* [PROBLEM STATEMENT]: For the data below, please report each line where the word "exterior" is found.

* [MATERIAL PROVIDED]:

┄┄┄┄┄┄┄┄┄┄

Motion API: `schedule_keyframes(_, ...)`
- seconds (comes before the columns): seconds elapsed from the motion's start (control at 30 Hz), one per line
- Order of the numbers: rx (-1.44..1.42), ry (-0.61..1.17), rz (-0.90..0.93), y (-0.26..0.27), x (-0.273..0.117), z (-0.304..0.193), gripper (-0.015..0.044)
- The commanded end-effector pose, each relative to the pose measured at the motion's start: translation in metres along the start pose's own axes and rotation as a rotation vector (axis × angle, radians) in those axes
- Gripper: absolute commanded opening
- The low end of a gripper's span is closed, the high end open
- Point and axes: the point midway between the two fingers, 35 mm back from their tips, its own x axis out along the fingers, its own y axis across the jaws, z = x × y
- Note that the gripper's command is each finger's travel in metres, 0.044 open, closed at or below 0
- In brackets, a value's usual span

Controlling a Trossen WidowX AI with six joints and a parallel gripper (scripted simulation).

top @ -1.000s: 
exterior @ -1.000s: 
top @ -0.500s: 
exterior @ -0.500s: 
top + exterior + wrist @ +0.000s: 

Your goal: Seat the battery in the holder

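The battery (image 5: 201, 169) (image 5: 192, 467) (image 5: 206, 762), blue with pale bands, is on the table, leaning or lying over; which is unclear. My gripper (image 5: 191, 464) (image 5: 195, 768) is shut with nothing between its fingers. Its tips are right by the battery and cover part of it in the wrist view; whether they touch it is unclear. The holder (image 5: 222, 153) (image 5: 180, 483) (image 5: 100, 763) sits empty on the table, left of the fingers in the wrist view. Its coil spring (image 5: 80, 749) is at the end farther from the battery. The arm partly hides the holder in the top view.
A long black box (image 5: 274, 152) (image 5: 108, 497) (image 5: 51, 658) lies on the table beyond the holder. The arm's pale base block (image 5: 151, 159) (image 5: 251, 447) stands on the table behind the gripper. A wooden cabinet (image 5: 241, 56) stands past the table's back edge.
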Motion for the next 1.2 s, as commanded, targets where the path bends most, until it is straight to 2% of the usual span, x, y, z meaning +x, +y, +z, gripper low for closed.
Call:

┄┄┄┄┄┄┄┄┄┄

* [SOLVED PROBLEM]:
exterior @ -1.000s: 
exterior @ -0.500s: 
top + exterior + wrist @ +0.000s: 

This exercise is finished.